Aimee and David Greenholtz
“My mom cried when I told her I had type 1 diabetes,” said Aimee Greenholtz, philanthropist and entrepreneur. “She couldn’t believe this devastating disease had claimed her daughter.”
That was more than 20 years ago, and a lot has happened since then.
Aimee had just graduated from college when she was diagnosed.
Early Association Involvement
After learning how to inject insulin, eat healthfully, and make other life adjustments, Aimee started volunteering with the American Diabetes Association. “In a strange way, diabetes forced me to get healthy, and I wanted others to know they didn’t have to let their disease hold them back from living a life they love.” All the while, her parents watched with interest as their daughter spent more and more time with the Association.
Aimee launched Kids Rock The World, an annual empowerment event for young teens that helps them take control. Centered around an outdoor obstacle course, the day promotes team-building skills, courage, and confidence, and allows kids to reach beyond what they think are the limits of living with diabetes.
But Aimee is not the only one in her family to give back. Her late parents, Elaine and Alan Armer, left a generous charitable bequest to the Association’s Research Foundation through their estate.
Aimee had watched her mom and dad devote time and financial support to important causes in their lives, so this was no surprise.
Her dad, an Emmy Award–winning television-producer-turned-college-professor at California State University, Northridge (CSUN), and her mom, a dedicated volunteer and teacher at the Alcott Center for Mental Health in Los Angeles, had made large donations to both institutions.

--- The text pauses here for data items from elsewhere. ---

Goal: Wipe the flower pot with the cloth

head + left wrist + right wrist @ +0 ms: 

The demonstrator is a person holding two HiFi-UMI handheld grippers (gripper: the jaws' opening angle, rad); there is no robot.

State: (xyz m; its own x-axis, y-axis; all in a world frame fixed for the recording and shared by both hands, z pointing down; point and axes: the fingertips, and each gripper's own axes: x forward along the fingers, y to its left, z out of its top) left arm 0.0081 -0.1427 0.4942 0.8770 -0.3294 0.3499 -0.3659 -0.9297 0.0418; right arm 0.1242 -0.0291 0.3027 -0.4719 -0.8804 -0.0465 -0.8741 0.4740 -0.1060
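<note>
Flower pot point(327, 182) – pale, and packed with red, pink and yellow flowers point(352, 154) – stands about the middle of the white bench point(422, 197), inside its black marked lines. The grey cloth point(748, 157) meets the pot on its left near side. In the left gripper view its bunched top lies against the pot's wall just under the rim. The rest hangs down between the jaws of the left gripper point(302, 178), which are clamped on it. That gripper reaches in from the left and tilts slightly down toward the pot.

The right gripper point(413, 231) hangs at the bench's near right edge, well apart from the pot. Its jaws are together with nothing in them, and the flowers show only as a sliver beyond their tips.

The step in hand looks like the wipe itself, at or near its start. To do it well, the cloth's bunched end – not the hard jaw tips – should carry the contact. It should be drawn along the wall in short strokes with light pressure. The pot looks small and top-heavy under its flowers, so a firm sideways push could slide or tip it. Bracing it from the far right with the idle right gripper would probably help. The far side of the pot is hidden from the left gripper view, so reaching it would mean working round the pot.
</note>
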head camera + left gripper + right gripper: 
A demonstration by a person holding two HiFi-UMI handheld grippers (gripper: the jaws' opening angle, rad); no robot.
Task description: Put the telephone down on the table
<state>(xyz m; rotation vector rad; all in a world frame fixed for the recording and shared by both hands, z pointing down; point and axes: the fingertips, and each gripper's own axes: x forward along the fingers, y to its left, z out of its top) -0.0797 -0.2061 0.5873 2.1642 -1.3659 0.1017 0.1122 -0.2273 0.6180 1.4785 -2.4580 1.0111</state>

As a tribute to their generosity and donations, the Elaine and Alan Armer Theatre was built at CSUN, and the Alcott Center’s Elaine and Alan Armer Institute, providing education and training on mental illness, was named after Aimee’s parents.
Supporting the Cause
The Armers’ passion for helping others created a legacy of active caring that has become a core value for Aimee—a value shared by her husband, David, who witnessed the devastating effects of diabetes when his father died of complications of the disease.
One way that Aimee and David together have helped people affected by diabetes is to build a health and technology company, KeyVive Health, that provides diabetes prevention programs to reverse type 2 and prediabetes. They also devote a significant portion of their time, talents, and financial resources to diabetes care and research, and are instilling a similar commitment in their two children.
“David and I have seen firsthand the benefits of diabetes research,” Aimee noted. “We also feel strongly about giving to the Research Foundation.”
The various ways one can give to the Association include estate planning—something David views as a positive. “Aimee’s parents set up a charitable remainder trust in a way that allowed the estate to be tax free, which is a great example of how to donate money,” David said.
Aimee says that nothing compares to the happiness she gets from giving to her favorite causes. “There is no better feeling than giving back. It brings me so much joy to know that we are helping others and making a difference in the world.”